Stored data
....

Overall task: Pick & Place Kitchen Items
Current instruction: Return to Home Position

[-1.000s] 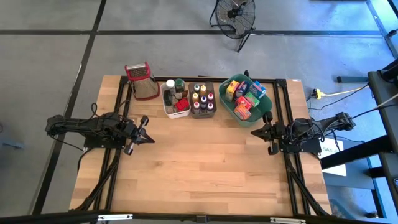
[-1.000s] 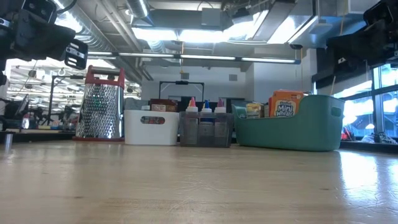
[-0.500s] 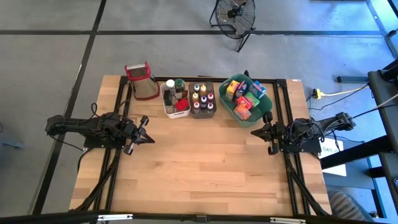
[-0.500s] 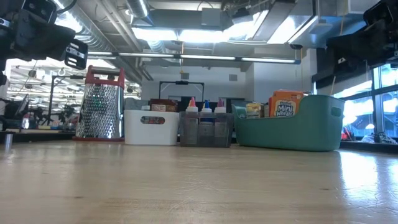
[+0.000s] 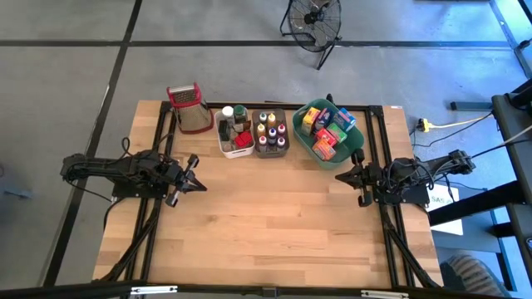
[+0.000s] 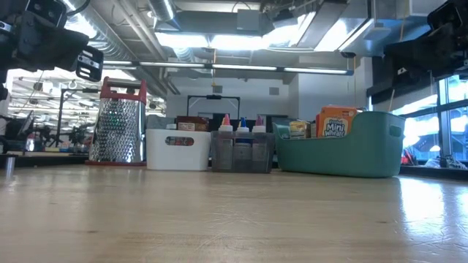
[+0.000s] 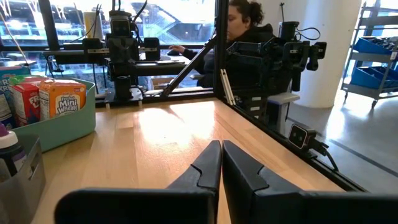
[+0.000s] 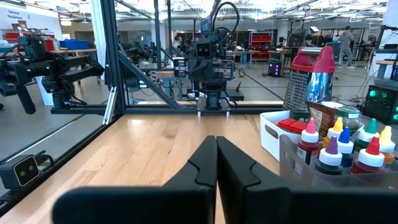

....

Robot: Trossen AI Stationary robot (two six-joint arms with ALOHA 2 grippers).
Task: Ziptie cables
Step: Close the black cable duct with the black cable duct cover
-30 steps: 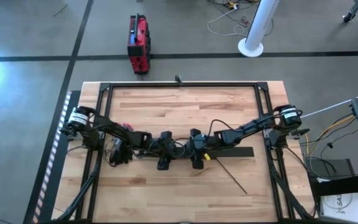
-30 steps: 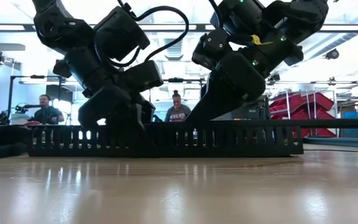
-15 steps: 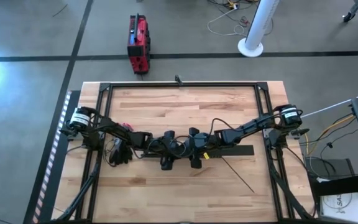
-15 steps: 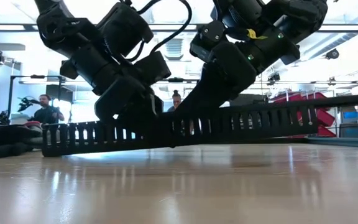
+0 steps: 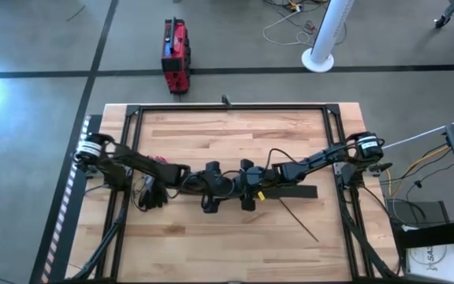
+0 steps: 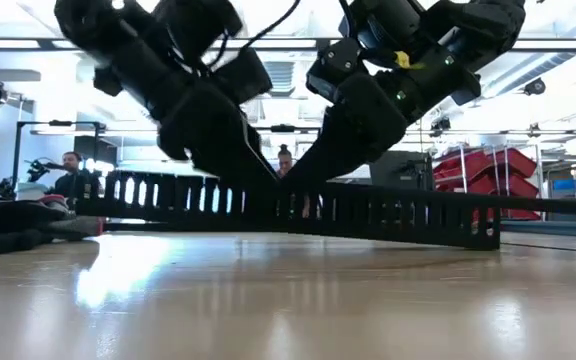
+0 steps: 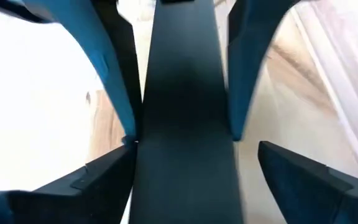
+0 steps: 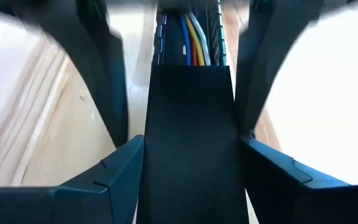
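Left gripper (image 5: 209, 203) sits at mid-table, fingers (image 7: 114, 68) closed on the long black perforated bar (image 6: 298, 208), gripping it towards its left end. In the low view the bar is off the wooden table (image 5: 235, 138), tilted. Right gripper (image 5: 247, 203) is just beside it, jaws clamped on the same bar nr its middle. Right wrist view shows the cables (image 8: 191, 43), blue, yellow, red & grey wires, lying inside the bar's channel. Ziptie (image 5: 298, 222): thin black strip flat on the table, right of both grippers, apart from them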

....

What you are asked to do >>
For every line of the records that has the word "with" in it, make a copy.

Solution to the exercise >>
Robot: Trossen AI Stationary robot (two six-joint arms with ALOHA 2 grippers).
Step: Close the black cable duct with the black cable duct cover

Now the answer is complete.